DATASET SECTION
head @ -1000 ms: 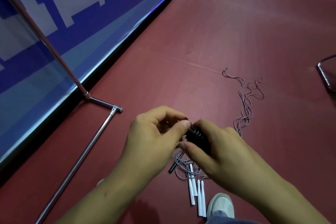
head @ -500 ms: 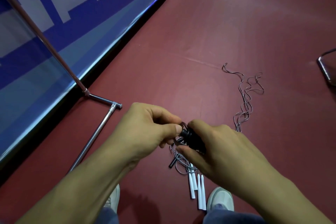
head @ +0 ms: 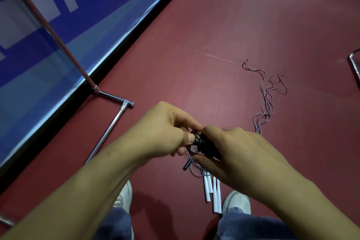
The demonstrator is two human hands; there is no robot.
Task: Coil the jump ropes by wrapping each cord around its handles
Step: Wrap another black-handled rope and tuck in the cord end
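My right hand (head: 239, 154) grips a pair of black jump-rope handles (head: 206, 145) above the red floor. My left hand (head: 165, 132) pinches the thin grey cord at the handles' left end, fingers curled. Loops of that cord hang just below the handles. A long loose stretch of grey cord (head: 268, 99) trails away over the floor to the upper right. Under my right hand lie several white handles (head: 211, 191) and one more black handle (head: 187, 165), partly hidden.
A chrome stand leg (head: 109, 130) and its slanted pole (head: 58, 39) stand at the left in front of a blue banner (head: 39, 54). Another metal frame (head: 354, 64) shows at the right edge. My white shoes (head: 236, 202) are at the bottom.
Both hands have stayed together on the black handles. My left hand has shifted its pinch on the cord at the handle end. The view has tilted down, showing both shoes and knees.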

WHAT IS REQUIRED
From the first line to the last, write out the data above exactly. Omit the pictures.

SOLVED EXERCISE
head @ -1000 ms: 
head @ -500 ms: 
head @ +0 ms: 
The demonstrator is two human hands; there is no robot.
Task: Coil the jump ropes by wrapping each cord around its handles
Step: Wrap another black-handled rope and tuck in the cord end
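My right hand (head: 239, 154) grips a pair of black jump-rope handles (head: 206, 145) above the red floor. My left hand (head: 165, 132) pinches the thin grey cord at the handles' left end, fingers curled. Loops of that cord hang just below the handles. A long loose stretch of grey cord (head: 268, 99) trails away over the floor to the upper right. Under my right hand lie several white handles (head: 211, 191) and one more black handle (head: 187, 165), partly hidden.
A chrome stand leg (head: 109, 130) and its slanted pole (head: 58, 39) stand at the left in front of a blue banner (head: 39, 54). Another metal frame (head: 354, 64) shows at the right edge. My white shoes (head: 236, 202) are at the bottom.
Both hands have stayed together on the black handles. My left hand has shifted its pinch on the cord at the handle end. The view has tilted down, showing both shoes and knees.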

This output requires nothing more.